北海道のヘイケボタル

最低気温が25度以上の熱帯夜こそ北海道には無いものの、このところ夜になっても何だか蒸し暑いのは、ロンドンオリンピックの中継に熱中しているからばかりではないでしょう。
北海道各地のヘイケボタルもクライマックスの季節を迎えています。あと一週間もすれば満月の明るい夜になり、精いっぱい光りのサインを出しても目立たなくなるので、まさに今がいちばん大切な期間ということになります。

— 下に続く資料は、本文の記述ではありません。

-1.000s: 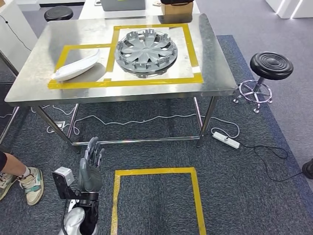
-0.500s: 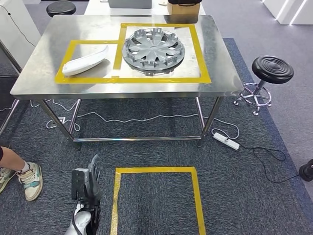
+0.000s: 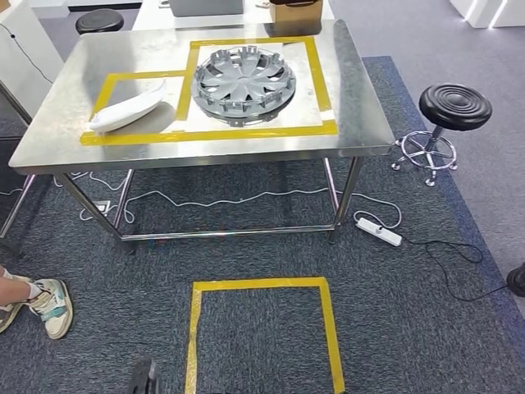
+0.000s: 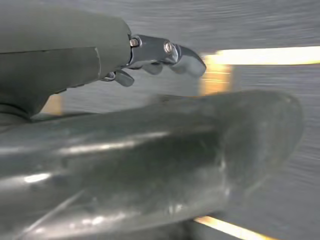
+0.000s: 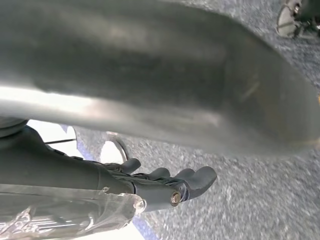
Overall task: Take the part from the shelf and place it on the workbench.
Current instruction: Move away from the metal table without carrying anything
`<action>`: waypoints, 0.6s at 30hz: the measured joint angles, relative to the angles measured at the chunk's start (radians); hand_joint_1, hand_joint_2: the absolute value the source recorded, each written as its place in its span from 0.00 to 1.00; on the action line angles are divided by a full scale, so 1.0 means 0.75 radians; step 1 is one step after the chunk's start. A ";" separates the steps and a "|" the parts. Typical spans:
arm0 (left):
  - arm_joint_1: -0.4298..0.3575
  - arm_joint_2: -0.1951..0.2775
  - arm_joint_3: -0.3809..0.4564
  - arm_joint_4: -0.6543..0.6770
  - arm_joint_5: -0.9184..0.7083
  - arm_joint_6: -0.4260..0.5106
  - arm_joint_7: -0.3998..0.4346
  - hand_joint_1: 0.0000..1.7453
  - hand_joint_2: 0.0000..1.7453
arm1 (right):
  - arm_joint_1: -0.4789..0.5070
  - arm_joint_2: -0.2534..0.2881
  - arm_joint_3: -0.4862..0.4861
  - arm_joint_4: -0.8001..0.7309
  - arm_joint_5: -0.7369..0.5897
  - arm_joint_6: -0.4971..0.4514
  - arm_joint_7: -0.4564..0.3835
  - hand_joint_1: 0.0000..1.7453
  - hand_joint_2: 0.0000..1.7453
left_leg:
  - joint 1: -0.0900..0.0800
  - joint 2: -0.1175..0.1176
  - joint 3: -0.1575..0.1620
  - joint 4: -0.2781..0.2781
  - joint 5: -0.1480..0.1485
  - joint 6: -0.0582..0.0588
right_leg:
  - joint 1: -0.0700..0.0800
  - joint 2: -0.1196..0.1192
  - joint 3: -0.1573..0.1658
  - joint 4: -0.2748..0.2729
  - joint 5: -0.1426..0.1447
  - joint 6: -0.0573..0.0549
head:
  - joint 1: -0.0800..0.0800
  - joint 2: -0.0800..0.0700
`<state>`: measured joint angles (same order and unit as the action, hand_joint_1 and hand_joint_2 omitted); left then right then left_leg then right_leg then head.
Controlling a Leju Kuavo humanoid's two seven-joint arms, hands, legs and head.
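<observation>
Left hand: the left hand (image 4: 113,60) holds nothing; its dark fingers (image 4: 185,54) reach out straight and close together over grey carpet, with the thick grey thumb alongside them. The picture is blurred by motion.
Right hand: the right hand (image 5: 143,185) is also empty, its fingers (image 5: 196,177) stretched out side by side over the blue-grey carpet (image 5: 245,200).
Hubcap: the grey hubcap (image 3: 243,84) lies flat on the workbench (image 3: 359,123), inside the larger yellow tape rectangle (image 3: 317,74), toward the far middle of the tabletop.
White part: a long curved white part (image 3: 127,109) lies in the smaller tape rectangle, touching its tape border, near the left edge of the tabletop, just beside the hubcap but apart from it.
Cardboard box: a brown box (image 3: 295,11) stands at the far edge of the tabletop.
Floor: a yellow tape square (image 3: 263,328) marks the carpet in front of the workbench; a white power strip (image 3: 377,232) lies by the right front leg.
Stools: a black stool (image 3: 455,109) stands off the right edge, another (image 3: 99,20) beyond the far left corner.
Person: a sneakered foot (image 3: 49,305) rests on the carpet at the left.
</observation>
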<state>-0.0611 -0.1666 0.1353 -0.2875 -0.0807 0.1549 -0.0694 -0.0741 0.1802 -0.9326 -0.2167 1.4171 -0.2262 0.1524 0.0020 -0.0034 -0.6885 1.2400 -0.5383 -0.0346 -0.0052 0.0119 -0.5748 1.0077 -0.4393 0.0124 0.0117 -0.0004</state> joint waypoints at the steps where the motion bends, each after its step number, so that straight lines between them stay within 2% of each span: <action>1: 0.008 0.003 -0.002 0.016 -0.025 0.009 0.076 0.00 0.00 | 0.000 0.000 -0.001 0.000 0.005 0.005 0.005 0.00 0.00 | 0.000 0.000 0.040 -0.081 0.047 0.004 | 0.000 0.001 0.001 0.000 0.000 0.001 | 0.000 0.000; 2: 0.013 0.005 -0.004 0.030 -0.045 0.019 0.132 0.00 0.00 | -0.001 0.000 -0.002 0.000 0.010 0.007 0.009 0.00 0.00 | 0.000 0.001 0.088 -0.174 0.089 0.008 | 0.003 0.000 0.001 0.001 0.000 0.005 | -0.001 0.000; 4: 0.014 0.006 -0.006 0.049 -0.068 0.030 0.189 0.00 0.00 | -0.004 0.000 -0.003 0.000 0.013 0.007 0.013 0.00 0.00 | -0.001 0.001 0.154 -0.308 0.128 0.016 | 0.009 -0.002 -0.005 0.007 -0.002 0.016 | 0.000 0.000; 6: 0.014 0.008 -0.008 0.062 -0.076 0.036 0.224 0.00 0.00 | -0.007 0.000 -0.004 0.000 0.013 0.004 0.014 0.00 0.00 | -0.002 0.000 0.162 -0.336 0.127 0.028 | 0.010 -0.004 -0.008 0.006 0.000 0.031 | 0.001 0.000; 8: 0.016 0.010 -0.010 0.073 -0.080 0.047 0.269 0.00 0.00 | -0.008 0.000 -0.005 0.000 0.011 -0.010 0.011 0.00 0.50 | -0.001 0.000 0.161 -0.339 0.133 0.044 | 0.007 -0.005 -0.015 0.017 -0.012 0.046 | 0.004 0.000; 9: 0.017 0.010 -0.010 0.076 -0.082 0.054 0.289 0.00 0.00 | -0.007 0.000 -0.006 0.000 0.009 -0.021 0.004 0.00 0.75 | 0.001 0.001 0.162 -0.342 0.136 0.051 | 0.006 -0.006 -0.031 0.052 -0.037 0.053 | 0.008 0.000; 10: 0.018 0.010 -0.010 0.079 -0.083 0.060 0.305 0.00 0.00 | -0.007 0.000 -0.006 0.000 0.006 -0.033 -0.008 0.00 1.00 | 0.002 0.001 0.161 -0.343 0.139 0.057 | 0.006 -0.006 -0.059 0.116 -0.077 0.059 | 0.010 0.000; 12: 0.019 0.010 -0.010 0.083 -0.086 0.067 0.319 0.00 0.00 | -0.007 0.000 -0.007 0.000 0.006 -0.038 -0.061 0.00 1.00 | 0.001 0.002 0.160 -0.343 0.140 0.062 | 0.005 -0.007 -0.137 0.297 -0.165 0.067 | 0.015 0.000; 13: 0.020 0.010 -0.010 0.085 -0.087 0.068 0.318 0.00 0.00 | -0.005 0.000 -0.007 0.001 0.007 -0.018 -0.104 0.00 1.00 | 0.001 0.002 0.159 -0.343 0.140 0.063 | 0.005 -0.007 -0.166 0.365 -0.188 0.069 | 0.016 0.000; 14: 0.021 0.010 -0.009 0.086 -0.088 0.068 0.312 0.00 0.00 | -0.003 0.000 -0.007 0.001 0.005 0.016 -0.147 0.00 1.00 | 0.001 0.002 0.160 -0.342 0.140 0.063 | 0.005 -0.007 -0.173 0.387 -0.186 0.070 | 0.017 0.000; 15: 0.023 0.010 -0.009 0.087 -0.092 0.066 0.305 0.00 0.00 | -0.002 0.000 -0.007 0.001 -0.002 0.059 -0.180 0.00 0.75 | 0.001 0.002 0.160 -0.342 0.140 0.063 | 0.004 -0.007 -0.154 0.356 -0.160 0.070 | 0.017 0.000; 17: 0.024 0.010 -0.009 0.088 -0.104 0.059 0.297 0.00 0.00 | -0.003 -0.001 -0.015 0.001 -0.040 0.140 -0.193 0.00 0.25 | 0.001 0.000 0.163 -0.341 0.140 0.059 | 0.001 -0.008 -0.060 0.177 -0.078 0.069 | 0.017 0.000; 18: 0.023 0.011 -0.010 0.089 -0.111 0.057 0.296 0.00 0.00 | -0.006 -0.001 -0.024 0.001 -0.064 0.167 -0.184 0.00 0.00 | -0.002 -0.001 0.162 -0.339 0.140 0.054 | 0.000 -0.006 -0.015 0.092 -0.050 0.065 | 0.017 0.000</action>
<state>-0.0435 -0.1587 0.1278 -0.2209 -0.1641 0.1974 0.1523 -0.0785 0.1797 -0.9505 -0.2159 1.3691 -0.1013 0.0141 0.0008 -0.0043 -0.5667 0.9855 -0.4335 0.0058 -0.0049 0.0074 -0.5863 1.0769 -0.4769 0.0610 0.0245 -0.0003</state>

最近では生物学者による昆虫のDNA解析も進み、北海道各地に生息するホタルに付いても色々なことが判ってきました。これまでどれもみな同じと考えられていたヘイケボタルが、水系によって遺伝子が違い、おしりの発光器を点滅させるディスプレイ間隔も、極端な場合は隔てられた一本の川ごとに異なることが明らかになりました。そしてその事実を、わたしたちはどのように類推すれば良いのでしょう。

もともと南方系のホタルの仲間は、人間が地球に出現するよりもずっと昔から、寒冷期には南下し、温暖な時代は北上して、少しずつ適応しながら生息圏を北に拡げてきました。
魚のように幼虫が海を泳げる訳でもなく、羽があるからといって鳥のように遠くまで飛べるわけでもない、しかも羽化してから一週間か10日の命しかない小さなホタルがどうやって? それは小さな奇跡の集積でもあるのです。

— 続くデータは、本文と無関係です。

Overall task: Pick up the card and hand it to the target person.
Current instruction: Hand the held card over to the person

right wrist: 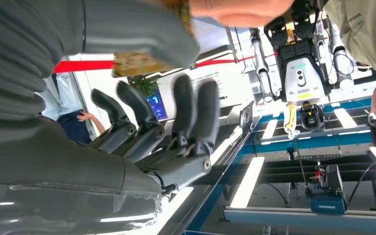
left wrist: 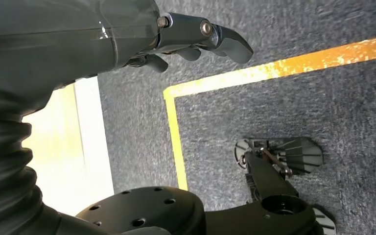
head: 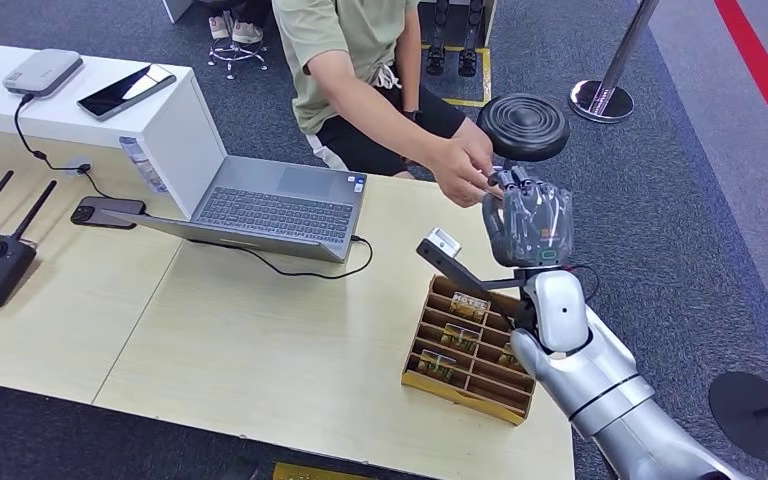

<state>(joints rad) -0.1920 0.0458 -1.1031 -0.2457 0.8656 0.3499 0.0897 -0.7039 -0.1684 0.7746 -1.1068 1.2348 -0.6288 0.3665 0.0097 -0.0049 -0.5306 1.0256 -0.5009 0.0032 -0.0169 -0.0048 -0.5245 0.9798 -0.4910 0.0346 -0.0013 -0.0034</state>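
Right hand [head: 528,222] raised over table edge, card [right wrist: 144,62] pinched under thumb; person's hand [head: 463,165] touching it. Card thin, light, slippery: keep edge pinch. Left hand [left wrist: 127,39] empty, fingers loosely curled

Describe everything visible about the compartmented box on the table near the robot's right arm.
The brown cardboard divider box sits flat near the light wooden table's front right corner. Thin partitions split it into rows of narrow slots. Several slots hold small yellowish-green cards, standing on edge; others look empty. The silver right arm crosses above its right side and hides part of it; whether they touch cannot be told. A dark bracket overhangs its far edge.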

水辺を歩いた鳥の脚にたまたまくっついた卵が、遠くの水辺で落とされたかも知れません。たった一週間の成虫の間に、交尾を済ませたメスが強風や竜巻で遠くの川辺に運ばれたかも知れません。そしてそんな偶然が起きるのは百年に一度、いやもっと・・。

そのたまたまが積み重なって北海道に生息するようになったヘイケボタルも、無風状態で500メートルくらいしかない飛翔能力では、となりの川まで交接相手を探しにも行けず、道内各地の河川で、まさに平家の落人部落のようにひっそりと、数千数万の年を生き延びてきたものと思われます。しかし、そのくらいの年月ではまだまだ北の風土に完全に適応したとは言えません。なぜなら、本州では1年で一生のサイクルを終えますが、低温環境下の北海道では成虫になるのに2年以上掛かる場合があるからです。

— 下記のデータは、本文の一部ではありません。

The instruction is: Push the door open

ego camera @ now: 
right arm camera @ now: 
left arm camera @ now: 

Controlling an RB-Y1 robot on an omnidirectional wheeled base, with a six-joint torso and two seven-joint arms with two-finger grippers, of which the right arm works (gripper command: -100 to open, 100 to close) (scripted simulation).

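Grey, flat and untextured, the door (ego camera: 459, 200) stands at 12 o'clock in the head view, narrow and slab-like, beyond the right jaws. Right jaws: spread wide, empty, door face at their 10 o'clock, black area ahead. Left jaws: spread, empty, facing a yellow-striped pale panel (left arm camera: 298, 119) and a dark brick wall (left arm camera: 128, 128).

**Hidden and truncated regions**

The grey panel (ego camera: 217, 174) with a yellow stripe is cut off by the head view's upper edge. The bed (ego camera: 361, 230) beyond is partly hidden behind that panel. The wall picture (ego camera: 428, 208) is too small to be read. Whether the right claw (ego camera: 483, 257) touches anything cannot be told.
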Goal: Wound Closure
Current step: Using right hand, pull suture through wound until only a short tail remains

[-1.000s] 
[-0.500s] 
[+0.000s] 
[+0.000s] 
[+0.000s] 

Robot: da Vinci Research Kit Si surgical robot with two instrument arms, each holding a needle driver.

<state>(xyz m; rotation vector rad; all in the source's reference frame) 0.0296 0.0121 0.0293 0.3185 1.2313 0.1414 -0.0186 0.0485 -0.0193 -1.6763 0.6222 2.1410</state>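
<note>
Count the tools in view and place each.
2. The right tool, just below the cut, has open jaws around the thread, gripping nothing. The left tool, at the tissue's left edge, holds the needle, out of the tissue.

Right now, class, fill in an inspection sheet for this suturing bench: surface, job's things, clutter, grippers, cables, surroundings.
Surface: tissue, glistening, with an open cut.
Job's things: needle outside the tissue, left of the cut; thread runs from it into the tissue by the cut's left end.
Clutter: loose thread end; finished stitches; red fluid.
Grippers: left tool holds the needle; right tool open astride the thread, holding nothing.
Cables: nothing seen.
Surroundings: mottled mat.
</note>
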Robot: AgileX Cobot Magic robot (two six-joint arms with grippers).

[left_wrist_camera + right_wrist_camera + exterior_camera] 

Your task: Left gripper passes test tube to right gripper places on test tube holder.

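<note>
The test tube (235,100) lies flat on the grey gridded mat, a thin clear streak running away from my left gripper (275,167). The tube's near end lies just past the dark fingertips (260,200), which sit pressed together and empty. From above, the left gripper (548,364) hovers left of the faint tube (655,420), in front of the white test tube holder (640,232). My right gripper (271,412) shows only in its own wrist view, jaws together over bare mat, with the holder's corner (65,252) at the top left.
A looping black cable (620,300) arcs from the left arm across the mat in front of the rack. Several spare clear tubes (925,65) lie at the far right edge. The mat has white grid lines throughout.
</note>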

特異な昆虫であるホタルが、その印象の強烈さゆえシンボリックに利用される事に反対するものではありません。むしろ、一生忘れない素晴らしい想い出として、より多くの人の心に浸み込んで欲しいと思います。最近では、研究熱心な人が自宅や学校で人工孵化に取り組み、成功して子供たちと放流したというニュースも耳にするようになりました。 「スゲェ、ほんとに光ってる!」「わー、きれい!」も自然な反応でしょう。でも、ちょっとだけホタルの事情も分かってやって下さい。悪意は無いとしても、もとの川とは違ういろんな場所に放流したり、より大きくて明るいからと北海道に生息しないゲンジボタルを放流するのは、北海道のヘイケボタルにとって災厄でしかありません。